**What to produce**
Each line below is to be written out once more, precisely as given.

[Dataset items]
--- START ---

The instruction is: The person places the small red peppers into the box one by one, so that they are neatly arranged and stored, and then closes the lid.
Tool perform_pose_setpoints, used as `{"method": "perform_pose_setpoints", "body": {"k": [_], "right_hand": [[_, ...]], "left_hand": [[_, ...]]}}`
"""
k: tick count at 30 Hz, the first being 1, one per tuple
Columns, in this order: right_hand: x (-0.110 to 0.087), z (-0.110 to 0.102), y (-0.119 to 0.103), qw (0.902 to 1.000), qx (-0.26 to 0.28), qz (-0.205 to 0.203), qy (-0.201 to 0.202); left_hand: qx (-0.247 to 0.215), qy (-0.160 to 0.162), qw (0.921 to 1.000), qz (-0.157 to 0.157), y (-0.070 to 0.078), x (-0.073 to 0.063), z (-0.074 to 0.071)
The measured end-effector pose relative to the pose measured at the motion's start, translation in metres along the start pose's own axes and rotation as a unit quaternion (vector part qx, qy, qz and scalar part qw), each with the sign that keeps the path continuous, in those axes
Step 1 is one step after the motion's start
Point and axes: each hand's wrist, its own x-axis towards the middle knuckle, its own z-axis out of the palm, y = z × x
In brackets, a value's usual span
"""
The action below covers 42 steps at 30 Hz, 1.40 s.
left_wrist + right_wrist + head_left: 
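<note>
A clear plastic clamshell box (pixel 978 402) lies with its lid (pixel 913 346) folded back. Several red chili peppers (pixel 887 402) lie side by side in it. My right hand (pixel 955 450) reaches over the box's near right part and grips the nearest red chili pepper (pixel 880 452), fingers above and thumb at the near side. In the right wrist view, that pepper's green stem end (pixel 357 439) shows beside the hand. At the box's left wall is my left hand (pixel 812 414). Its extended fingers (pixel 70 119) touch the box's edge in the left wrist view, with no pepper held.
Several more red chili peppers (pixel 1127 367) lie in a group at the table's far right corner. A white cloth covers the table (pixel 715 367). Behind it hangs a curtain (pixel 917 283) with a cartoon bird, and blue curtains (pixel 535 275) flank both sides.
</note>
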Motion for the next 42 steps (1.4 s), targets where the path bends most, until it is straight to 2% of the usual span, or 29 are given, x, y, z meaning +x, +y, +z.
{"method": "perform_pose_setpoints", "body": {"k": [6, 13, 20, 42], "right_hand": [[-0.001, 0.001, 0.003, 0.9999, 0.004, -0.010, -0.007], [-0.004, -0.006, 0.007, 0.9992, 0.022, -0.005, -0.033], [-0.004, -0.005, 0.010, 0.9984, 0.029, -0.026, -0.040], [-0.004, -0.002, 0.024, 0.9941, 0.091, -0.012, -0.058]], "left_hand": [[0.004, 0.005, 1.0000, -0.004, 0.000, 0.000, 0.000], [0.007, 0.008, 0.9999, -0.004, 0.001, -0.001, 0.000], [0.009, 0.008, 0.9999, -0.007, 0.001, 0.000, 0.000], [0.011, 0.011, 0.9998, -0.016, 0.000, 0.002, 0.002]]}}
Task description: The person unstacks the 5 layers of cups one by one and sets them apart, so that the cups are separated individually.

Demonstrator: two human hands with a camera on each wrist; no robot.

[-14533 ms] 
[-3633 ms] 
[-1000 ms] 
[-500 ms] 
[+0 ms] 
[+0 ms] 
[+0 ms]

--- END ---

**Solution for this problem**
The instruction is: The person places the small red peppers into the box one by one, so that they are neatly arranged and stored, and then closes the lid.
Tool perform_pose_setpoints, used as `{"method": "perform_pose_setpoints", "body": {"k": [_], "right_hand": [[_, ...]], "left_hand": [[_, ...]]}}`
"""
k: tick count at 30 Hz, the first being 1, one per tuple
Columns, in this order: right_hand: x (-0.110 to 0.087), z (-0.110 to 0.102), y (-0.119 to 0.103), qw (0.902 to 1.000), qx (-0.26 to 0.28), qz (-0.205 to 0.203), qy (-0.201 to 0.202); left_hand: qx (-0.247 to 0.215), qy (-0.160 to 0.162), qw (0.921 to 1.000), qz (-0.157 to 0.157), y (-0.070 to 0.078), x (-0.073 to 0.063), z (-0.074 to 0.071)
The measured end-effector pose relative to the pose measured at the motion's start, translation in metres along the start pose's own axes and rotation as a unit quaternion (vector part qx, qy, qz and scalar part qw), each with the sign that keeps the path continuous, in those axes
Step 1 is one step after the motion's start
Point and axes: each hand's wrist, its own x-axis towards the middle knuckle, its own z-axis out of the palm, y = z × x
In brackets, a value's usual span
"""
The action below covers 42 steps at 30 Hz, 1.40 s.
left_wrist + right_wrist + head_left: 
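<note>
A clear plastic clamshell box (pixel 978 402) lies with its lid (pixel 913 346) folded back. Several red chili peppers (pixel 887 402) lie side by side in it. My right hand (pixel 955 450) reaches over the box's near right part and grips the nearest red chili pepper (pixel 880 452), fingers above and thumb at the near side. In the right wrist view, that pepper's green stem end (pixel 357 439) shows beside the hand. At the box's left wall is my left hand (pixel 812 414). Its extended fingers (pixel 70 119) touch the box's edge in the left wrist view, with no pepper held.
Several more red chili peppers (pixel 1127 367) lie in a group at the table's far right corner. A white cloth covers the table (pixel 715 367). Behind it hangs a curtain (pixel 917 283) with a cartoon bird, and blue curtains (pixel 535 275) flank both sides.
</note>
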Motion for the next 42 steps (1.4 s), targets where the path bends most, until it is straight to 2% of the usual span, or 29 are given, x, y, z meaning +x, +y, +z.
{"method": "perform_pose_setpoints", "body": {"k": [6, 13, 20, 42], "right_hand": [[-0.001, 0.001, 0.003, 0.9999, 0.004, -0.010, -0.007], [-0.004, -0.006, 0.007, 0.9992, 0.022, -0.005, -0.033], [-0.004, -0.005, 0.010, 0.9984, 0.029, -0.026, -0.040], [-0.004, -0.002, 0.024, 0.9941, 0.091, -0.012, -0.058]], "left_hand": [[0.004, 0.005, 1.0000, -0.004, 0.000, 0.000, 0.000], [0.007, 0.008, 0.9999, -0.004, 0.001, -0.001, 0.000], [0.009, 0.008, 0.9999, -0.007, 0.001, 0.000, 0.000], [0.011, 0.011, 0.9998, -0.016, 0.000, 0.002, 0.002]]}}
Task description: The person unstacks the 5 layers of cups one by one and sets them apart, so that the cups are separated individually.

Demonstrator: two human hands with a camera on each wrist; no robot.

[-14533 ms] 
[-3633 ms] 
[-1000 ms] 
[-500 ms] 
[+0 ms] 
[+0 ms] 
[+0 ms]

This output contains the full answer.